1268. Search Suggestions System - Explanation

1. Brute Force

class Solution:
    def suggestedProducts(self, products: List[str], searchWord: str) -> List[List[str]]:
        res = []
        m = len(searchWord)
        products.sort()

        for i in range(m):
            cur = []
            for w in products:
                if len(w) <= i:
                    continue

                flag = True
                for j in range(i + 1):
                    if w[j] != searchWord[j]:
                        flag = False
                        break

                if flag:
                    cur.append(w)
                    if len(cur) == 3:
                        break

            if not cur:
                for j in range(i, m):
                    res.append([])
                break
            res.append(cur)

        return res

Time & Space Complexity

Time complexity: $O(n \log n + m * n)$
Space complexity:
- $O(n)$ or $O(1)$ space for the sorting algorithm.
- $O(m * w)$ space for the output array.

Where $n$ is the total number of characters in the string array $products$ , $m$ is the length of the string $searchWord$ , and $w$ is the average length of each word in the given string array.
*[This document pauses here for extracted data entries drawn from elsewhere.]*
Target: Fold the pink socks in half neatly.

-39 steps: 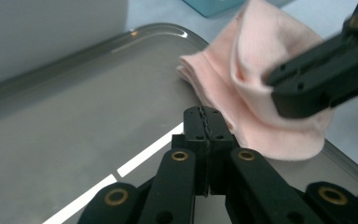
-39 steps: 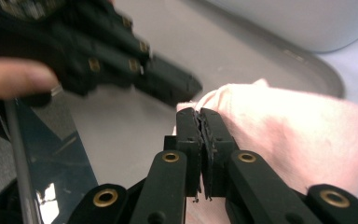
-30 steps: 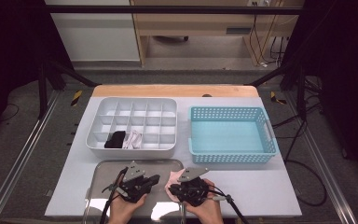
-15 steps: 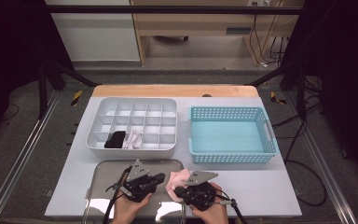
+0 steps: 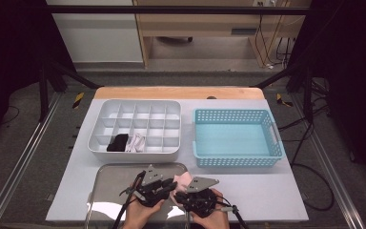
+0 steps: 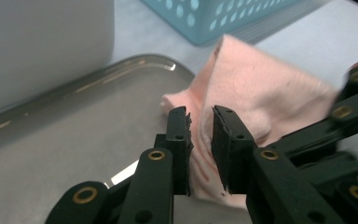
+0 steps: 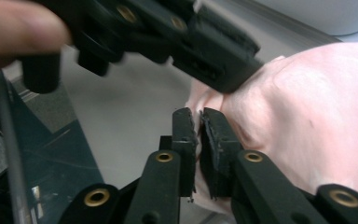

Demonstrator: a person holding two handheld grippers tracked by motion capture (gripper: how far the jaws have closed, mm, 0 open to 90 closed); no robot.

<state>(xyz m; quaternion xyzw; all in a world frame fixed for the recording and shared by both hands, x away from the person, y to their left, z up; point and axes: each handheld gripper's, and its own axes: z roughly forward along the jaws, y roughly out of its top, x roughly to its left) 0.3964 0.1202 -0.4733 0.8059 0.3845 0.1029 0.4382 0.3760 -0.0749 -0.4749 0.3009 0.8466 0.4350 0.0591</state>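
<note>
Resting btw. both tools [image 5: 171, 188]: pink cloth [image 5: 183, 179]

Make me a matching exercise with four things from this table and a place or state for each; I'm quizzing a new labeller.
Things:
1. pink cloth
2. blue basket
3. black item
4. left gripper

Places or states:
A. in a front compartment of the white divided tray
B. empty, at the table's right
C. jaws slightly apart, just been opening, pink fabric between them
D. over the metal tray's edge, between both grippers

Pairs: 1-D, 2-B, 3-A, 4-C
</note>
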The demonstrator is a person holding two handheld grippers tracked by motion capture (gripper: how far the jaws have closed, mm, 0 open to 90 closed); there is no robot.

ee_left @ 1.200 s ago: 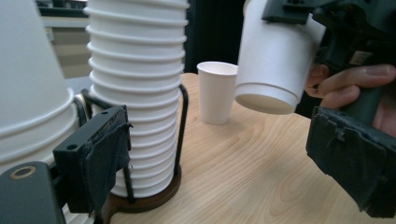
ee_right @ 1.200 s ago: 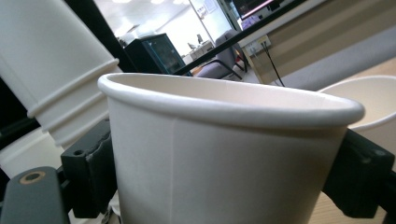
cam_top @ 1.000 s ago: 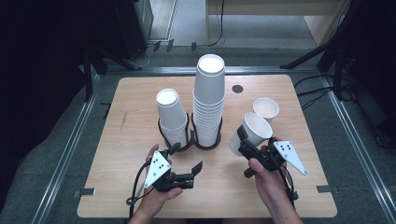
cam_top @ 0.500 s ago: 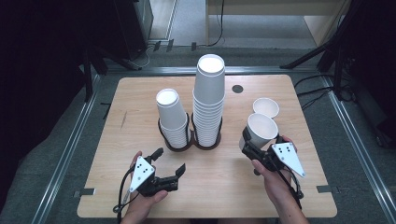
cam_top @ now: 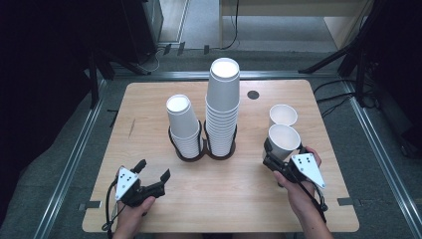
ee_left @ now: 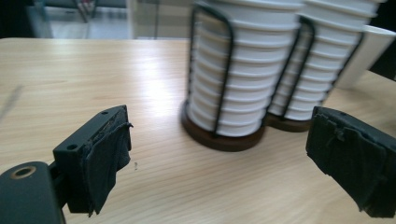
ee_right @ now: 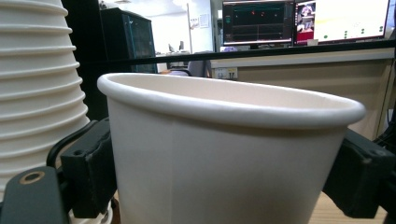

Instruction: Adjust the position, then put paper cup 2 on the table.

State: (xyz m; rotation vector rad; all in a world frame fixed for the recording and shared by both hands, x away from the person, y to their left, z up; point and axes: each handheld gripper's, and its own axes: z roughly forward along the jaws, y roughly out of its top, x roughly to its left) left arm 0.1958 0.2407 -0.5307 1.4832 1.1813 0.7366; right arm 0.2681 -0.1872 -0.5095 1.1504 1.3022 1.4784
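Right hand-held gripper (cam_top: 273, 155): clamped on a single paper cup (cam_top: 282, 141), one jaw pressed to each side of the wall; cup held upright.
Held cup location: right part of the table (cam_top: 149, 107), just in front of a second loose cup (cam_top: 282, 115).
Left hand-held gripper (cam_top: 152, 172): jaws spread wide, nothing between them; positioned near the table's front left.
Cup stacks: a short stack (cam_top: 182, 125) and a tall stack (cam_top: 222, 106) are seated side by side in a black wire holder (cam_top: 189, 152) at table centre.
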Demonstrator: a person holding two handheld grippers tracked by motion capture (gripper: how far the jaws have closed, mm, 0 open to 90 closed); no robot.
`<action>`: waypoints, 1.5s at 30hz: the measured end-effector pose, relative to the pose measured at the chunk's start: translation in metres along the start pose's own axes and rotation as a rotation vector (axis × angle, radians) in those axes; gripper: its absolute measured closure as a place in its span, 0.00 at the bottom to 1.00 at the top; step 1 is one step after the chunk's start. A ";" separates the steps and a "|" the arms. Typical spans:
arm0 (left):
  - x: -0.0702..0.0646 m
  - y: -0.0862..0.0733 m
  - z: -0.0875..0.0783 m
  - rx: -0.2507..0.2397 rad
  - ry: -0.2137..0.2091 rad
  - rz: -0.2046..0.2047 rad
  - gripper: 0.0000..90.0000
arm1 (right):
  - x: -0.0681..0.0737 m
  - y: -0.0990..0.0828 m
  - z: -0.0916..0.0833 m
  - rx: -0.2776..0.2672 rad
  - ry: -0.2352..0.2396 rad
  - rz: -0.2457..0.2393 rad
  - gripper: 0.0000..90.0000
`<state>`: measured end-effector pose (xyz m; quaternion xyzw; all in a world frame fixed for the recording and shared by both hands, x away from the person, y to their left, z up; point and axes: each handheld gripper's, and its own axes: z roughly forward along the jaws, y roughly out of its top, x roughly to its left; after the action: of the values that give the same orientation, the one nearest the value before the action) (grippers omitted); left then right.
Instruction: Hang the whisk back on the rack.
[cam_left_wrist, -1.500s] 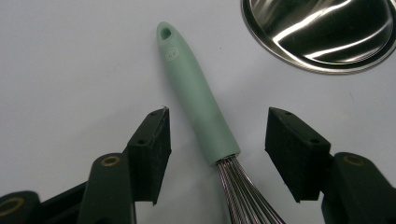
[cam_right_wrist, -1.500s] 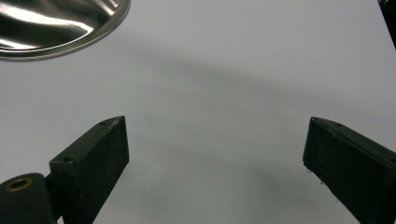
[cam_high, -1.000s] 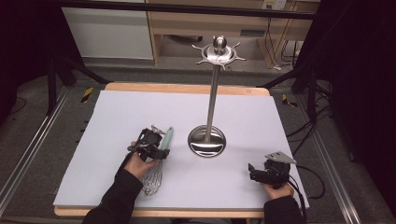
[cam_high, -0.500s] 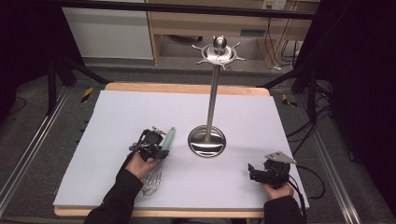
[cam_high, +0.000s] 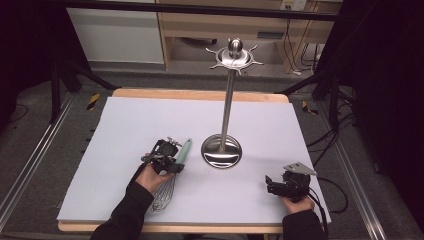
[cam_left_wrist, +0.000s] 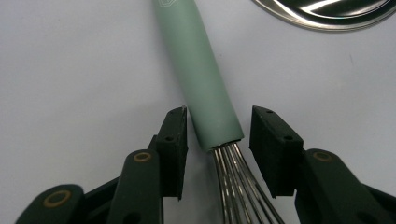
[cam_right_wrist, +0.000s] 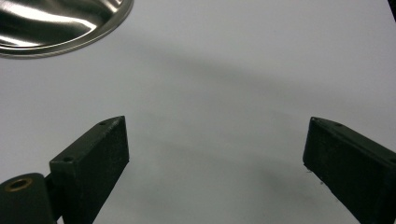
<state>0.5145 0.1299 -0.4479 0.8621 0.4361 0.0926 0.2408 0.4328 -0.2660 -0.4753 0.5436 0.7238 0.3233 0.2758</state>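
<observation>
Whisk (cam_high: 167, 180) flat on the white tabletop (cam_high: 125, 125), seen from the high view: mint-green handle aimed toward the round base of a tall steel utensil stand (cam_high: 222, 150), wire loops trailing back toward the near edge. Left gripper (cam_high: 167, 159) lowered over the handle's wire end, held in a dark-sleeved hand. Right gripper (cam_high: 274, 185) parked low near the right front corner, well apart from whisk and stand. Hooks at the top of the stand bare.

Left gripper view: black fingers (cam_left_wrist: 173, 140) apart, straddling the whisk (cam_left_wrist: 205, 88) just where the green handle meets the steel wires; one finger nearly touching the handle, a slim gap at the other. Not yet clamped. Rim of the stand's base (cam_left_wrist: 327, 14) gleaming at the upper right.

Right gripper view: fingers (cam_right_wrist: 93, 158) spread wide over bare white tabletop, holding nothing, the edge of the polished base (cam_right_wrist: 56, 23) at the upper left.

Judged from this: an early stage, approach made and squeeze pending. Grasp, lift and, likely, hanging the whisk on the stand all left to do.
</observation>
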 end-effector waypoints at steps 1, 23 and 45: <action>0.000 0.000 0.000 0.007 0.001 -0.004 0.62 | 0.000 0.000 0.000 0.001 0.001 0.000 0.08; 0.001 0.003 0.006 0.048 0.013 -0.056 0.74 | 0.000 0.000 0.001 0.004 0.006 0.007 0.08; -0.003 -0.021 -0.052 -0.227 -0.016 -0.033 0.76 | -0.002 0.000 -0.002 -0.008 0.003 0.015 0.08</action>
<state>0.4786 0.1559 -0.4135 0.8227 0.4352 0.1306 0.3418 0.4322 -0.2681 -0.4736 0.5476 0.7186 0.3292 0.2745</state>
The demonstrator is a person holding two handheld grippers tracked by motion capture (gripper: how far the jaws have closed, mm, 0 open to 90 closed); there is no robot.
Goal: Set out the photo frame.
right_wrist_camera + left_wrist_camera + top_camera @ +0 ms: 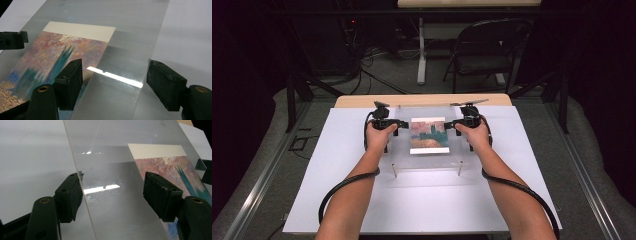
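Straddling the clear acrylic sheet [427, 150] edges with both claws, left gripper [112, 192] and right gripper [113, 82] wide open, so next up is probably squeezing shut on it to lift it off the print [429, 135] between them.

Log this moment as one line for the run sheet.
left gripper: open, straddling clear sheet left edge | right gripper: open, straddling its right edge | painting print: flat under the sheet | table: white

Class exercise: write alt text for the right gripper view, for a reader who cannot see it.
The right gripper has its two black jaws open, straddling the edge of a clear acrylic sheet that covers a painted print in pink, teal and gold. The sheet sits over a white table surface.
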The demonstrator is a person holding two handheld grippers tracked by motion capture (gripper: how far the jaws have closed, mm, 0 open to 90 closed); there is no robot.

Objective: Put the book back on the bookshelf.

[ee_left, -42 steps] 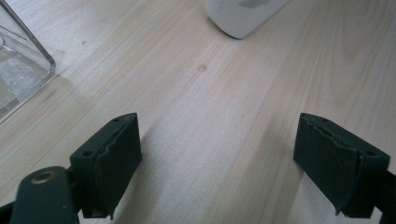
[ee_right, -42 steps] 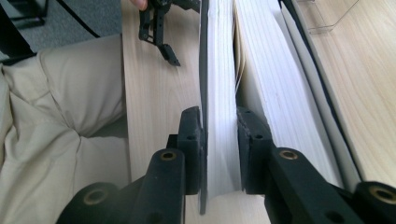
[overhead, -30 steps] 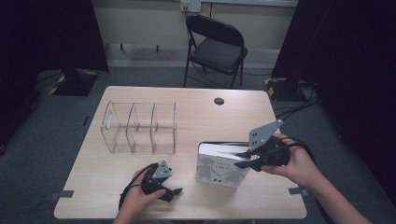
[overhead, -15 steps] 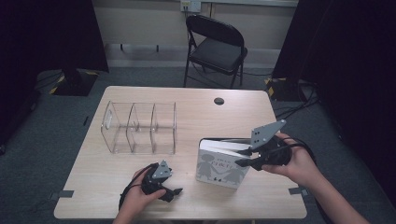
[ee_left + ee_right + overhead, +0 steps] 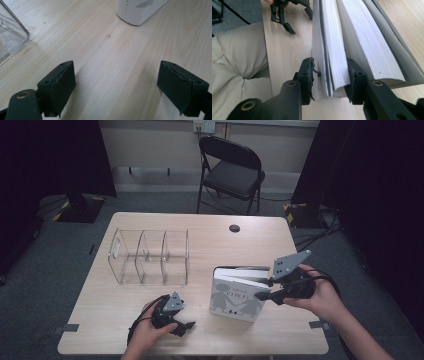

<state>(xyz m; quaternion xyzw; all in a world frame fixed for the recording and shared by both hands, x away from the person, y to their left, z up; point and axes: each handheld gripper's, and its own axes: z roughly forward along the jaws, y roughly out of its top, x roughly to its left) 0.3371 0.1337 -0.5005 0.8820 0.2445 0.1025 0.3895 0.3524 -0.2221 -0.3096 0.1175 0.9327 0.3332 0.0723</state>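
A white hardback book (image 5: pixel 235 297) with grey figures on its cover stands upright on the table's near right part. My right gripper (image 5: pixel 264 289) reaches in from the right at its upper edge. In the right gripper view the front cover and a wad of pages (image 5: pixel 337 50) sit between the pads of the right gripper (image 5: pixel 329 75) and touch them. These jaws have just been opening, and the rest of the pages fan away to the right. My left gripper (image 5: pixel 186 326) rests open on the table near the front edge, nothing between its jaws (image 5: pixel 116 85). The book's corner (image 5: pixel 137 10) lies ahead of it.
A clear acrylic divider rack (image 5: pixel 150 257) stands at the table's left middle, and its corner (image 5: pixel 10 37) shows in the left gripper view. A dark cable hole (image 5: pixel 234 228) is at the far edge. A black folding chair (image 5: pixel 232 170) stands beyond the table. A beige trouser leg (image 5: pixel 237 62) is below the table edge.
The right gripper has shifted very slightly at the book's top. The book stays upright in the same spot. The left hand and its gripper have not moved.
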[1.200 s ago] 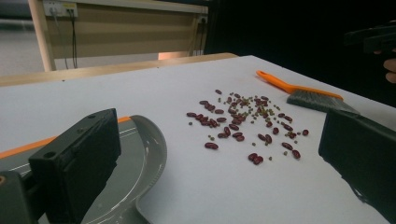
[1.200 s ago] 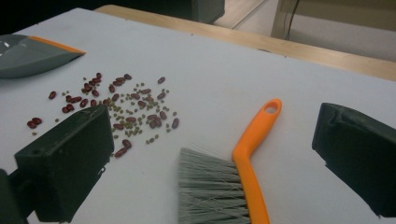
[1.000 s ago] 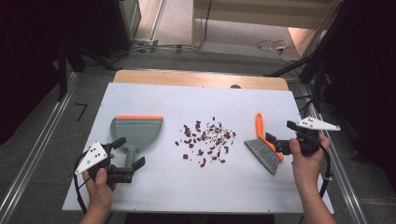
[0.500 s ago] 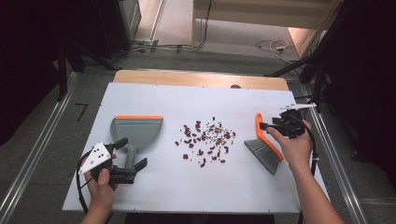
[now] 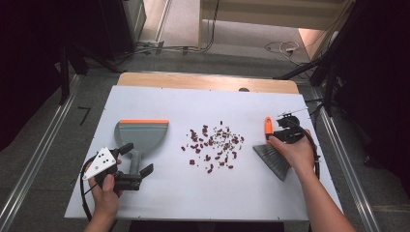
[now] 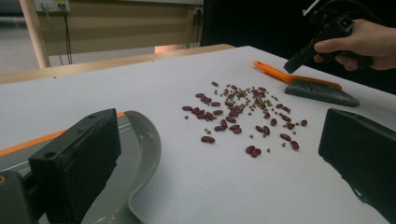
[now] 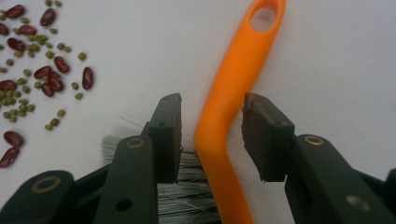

2. Sorting + Binary Search

class Solution:
    def suggestedProducts(self, products: List[str], searchWord: str) -> List[List[str]]:
        res = []
        m = len(searchWord)
        products.sort()

        prefix = []
        start = 0

        def binary_search(target, start):
            l, r = start, len(products)
            while l < r:
                mid = l + (r - l) // 2
                if products[mid] >= target:
                    r = mid
                else:
                    l = mid + 1
            return l

        for i in range(m):
            prefix.append(searchWord[i])
            start = binary_search("".join(prefix), start)

            cur = []
            for j in range(start, min(start + 3, len(products))):
                if products[j].startswith("".join(prefix)):
                    cur.append(products[j])
                else:
                    break

            res.append(cur)

        return res

Time & Space Complexity

Time complexity: $O(n \log n + m * w * \log N)$
Space complexity:
- $O(n)$ or $O(1)$ space for the sorting algorithm.
- $O(m * w)$ space for the output array.

Where $n$ is the total number of characters in the string array $products$ , $N$ is the size of the array $products$ , $m$ is the length of the string $searchWord$ , and $w$ is the average length of each word in the given string array.

3. Sorting + Binary Search (Built-In Function)

Python
C++

class Solution:
    def suggestedProducts(self, products: List[str], searchWord: str) -> List[List[str]]:
        res = []
        m = len(searchWord)
        products.sort()

        prefix = ""
        start = 0
        for i in range(m):
            prefix += searchWord[i]
            start = bisect_left(products, prefix, start)

            cur = []
            for j in range(start, min(start + 3, len(products))):
                if products[j].startswith(prefix):
                    cur.append(products[j])
                else:
                    break

            res.append(cur)

        return res

Time & Space Complexity

Time complexity: $O(n \log n + m * w * \log N)$
Space complexity:
- $O(n)$ or $O(1)$ space for the sorting algorithm.
- $O(m * w)$ space for the output array.

Where $n$ is the total number of characters in the string array $products$ , $N$ is the size of the array $products$ , $m$ is the length of the string $searchWord$ , and $w$ is the average length of each word in the given string array.

4. Sorting + Two Pointers

class Solution:
    def suggestedProducts(self, products: List[str], searchWord: str) -> List[List[str]]:
        res = []
        products.sort()

        l, r = 0, len(products) - 1
        for i in range(len(searchWord)):
            c = searchWord[i]

            while l <= r and (len(products[l]) <= i or products[l][i] != c):
                l += 1
            while l <= r and (len(products[r]) <= i or products[r][i] != c):
                r -= 1

            res.append([])
            remain = r - l + 1
            for j in range(min(3, remain)):
                res[-1].append(products[l + j])

        return res

Time & Space Complexity

Time complexity: $O(n \log n + m * w + N)$
Space complexity:
- $O(n)$ or $O(1)$ space for the sorting algorithm.
- $O(m * w)$ space for the output array.

Where $n$ is the total number of characters in the string array $products$ , $N$ is the size of the array $products$ , $m$ is the length of the string $searchWord$ , and $w$ is the average length of each word in the given string array.